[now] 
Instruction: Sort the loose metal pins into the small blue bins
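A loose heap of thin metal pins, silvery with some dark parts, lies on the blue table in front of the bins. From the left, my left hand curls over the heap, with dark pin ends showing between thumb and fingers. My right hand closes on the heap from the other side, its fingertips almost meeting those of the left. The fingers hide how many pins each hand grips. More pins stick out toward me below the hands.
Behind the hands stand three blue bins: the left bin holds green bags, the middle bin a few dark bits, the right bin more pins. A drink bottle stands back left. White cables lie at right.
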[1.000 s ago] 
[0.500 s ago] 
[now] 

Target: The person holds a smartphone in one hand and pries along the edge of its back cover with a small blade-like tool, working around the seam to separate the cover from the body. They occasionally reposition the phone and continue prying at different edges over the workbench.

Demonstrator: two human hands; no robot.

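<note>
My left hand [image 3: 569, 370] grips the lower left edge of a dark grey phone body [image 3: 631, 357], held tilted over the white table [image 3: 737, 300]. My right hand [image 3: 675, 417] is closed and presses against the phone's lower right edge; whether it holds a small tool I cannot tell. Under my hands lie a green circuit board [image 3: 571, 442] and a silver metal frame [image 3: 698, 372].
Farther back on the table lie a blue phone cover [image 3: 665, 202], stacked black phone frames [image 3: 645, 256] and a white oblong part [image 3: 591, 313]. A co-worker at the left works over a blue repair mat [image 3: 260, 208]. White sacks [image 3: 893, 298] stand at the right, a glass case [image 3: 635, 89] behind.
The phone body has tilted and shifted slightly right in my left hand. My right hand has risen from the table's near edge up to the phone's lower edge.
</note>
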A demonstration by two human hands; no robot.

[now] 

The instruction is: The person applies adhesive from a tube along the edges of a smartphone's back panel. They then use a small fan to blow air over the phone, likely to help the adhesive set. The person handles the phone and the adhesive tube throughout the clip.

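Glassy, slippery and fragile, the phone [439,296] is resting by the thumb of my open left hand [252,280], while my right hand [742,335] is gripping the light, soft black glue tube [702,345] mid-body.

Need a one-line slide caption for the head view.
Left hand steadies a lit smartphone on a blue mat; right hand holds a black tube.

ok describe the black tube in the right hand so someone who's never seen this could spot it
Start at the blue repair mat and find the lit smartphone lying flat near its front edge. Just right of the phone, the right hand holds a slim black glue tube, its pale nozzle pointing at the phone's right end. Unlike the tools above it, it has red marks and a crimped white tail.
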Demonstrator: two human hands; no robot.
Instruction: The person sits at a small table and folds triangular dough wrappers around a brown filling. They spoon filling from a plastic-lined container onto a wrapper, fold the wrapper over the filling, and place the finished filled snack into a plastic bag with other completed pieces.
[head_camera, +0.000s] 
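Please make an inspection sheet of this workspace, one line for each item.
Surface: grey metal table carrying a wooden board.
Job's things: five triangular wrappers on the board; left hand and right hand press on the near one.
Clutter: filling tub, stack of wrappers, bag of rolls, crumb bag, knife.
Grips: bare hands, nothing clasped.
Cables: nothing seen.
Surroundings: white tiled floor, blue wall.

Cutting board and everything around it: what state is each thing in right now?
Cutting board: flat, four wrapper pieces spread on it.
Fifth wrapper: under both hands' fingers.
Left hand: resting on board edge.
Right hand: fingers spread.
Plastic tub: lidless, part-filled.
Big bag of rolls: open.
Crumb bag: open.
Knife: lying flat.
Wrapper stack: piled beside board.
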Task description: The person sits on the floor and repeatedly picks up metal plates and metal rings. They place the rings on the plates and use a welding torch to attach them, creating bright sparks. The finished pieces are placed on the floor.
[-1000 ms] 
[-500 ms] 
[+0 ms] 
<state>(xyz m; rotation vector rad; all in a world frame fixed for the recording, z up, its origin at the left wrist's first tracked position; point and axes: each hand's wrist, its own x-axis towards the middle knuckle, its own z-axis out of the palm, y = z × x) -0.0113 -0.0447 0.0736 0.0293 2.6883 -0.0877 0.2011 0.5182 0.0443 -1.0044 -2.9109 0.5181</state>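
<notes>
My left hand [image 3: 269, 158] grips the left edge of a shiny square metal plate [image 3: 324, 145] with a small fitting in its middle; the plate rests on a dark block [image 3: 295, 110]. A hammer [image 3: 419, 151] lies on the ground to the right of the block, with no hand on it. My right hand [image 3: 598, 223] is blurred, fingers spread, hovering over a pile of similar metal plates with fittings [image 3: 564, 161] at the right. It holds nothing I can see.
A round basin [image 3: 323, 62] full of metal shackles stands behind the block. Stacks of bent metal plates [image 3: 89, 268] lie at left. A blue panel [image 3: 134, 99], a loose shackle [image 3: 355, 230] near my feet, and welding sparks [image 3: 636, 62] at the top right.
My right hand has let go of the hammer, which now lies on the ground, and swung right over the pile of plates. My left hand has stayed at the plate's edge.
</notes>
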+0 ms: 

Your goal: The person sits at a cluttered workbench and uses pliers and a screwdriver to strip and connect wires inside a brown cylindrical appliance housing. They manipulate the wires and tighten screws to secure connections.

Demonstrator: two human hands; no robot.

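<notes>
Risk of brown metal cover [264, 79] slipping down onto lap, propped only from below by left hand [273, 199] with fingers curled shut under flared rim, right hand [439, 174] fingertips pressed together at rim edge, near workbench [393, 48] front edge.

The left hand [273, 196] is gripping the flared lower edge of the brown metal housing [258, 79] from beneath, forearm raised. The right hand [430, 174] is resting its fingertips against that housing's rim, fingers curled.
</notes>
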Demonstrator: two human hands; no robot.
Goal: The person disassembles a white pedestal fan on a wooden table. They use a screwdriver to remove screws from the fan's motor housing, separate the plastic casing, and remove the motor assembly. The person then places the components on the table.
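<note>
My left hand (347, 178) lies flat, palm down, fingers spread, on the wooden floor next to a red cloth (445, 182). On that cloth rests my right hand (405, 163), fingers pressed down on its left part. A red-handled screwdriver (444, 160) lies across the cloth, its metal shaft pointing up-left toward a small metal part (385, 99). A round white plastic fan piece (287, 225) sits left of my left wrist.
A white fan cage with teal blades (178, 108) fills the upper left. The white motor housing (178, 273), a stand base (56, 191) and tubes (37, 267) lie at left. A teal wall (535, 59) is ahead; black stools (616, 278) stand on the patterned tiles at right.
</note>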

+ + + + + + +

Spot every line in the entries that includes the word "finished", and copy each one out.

REPLY
Instruction: The person sits at a small table and folds triangular dough wrappers around a brown filling. They spoon filling from a plastic-lined container onto a wrapper, fold the wrapper over the filling, and place the finished filled snack into a plastic bag with other completed pieces.
Task description: The person sits on the floor and repeatedly picks up metal plates and metal rings. They place the rings on the plates and use a welding torch to attach them, creating bright sparks. The finished pieces are placed on the floor.

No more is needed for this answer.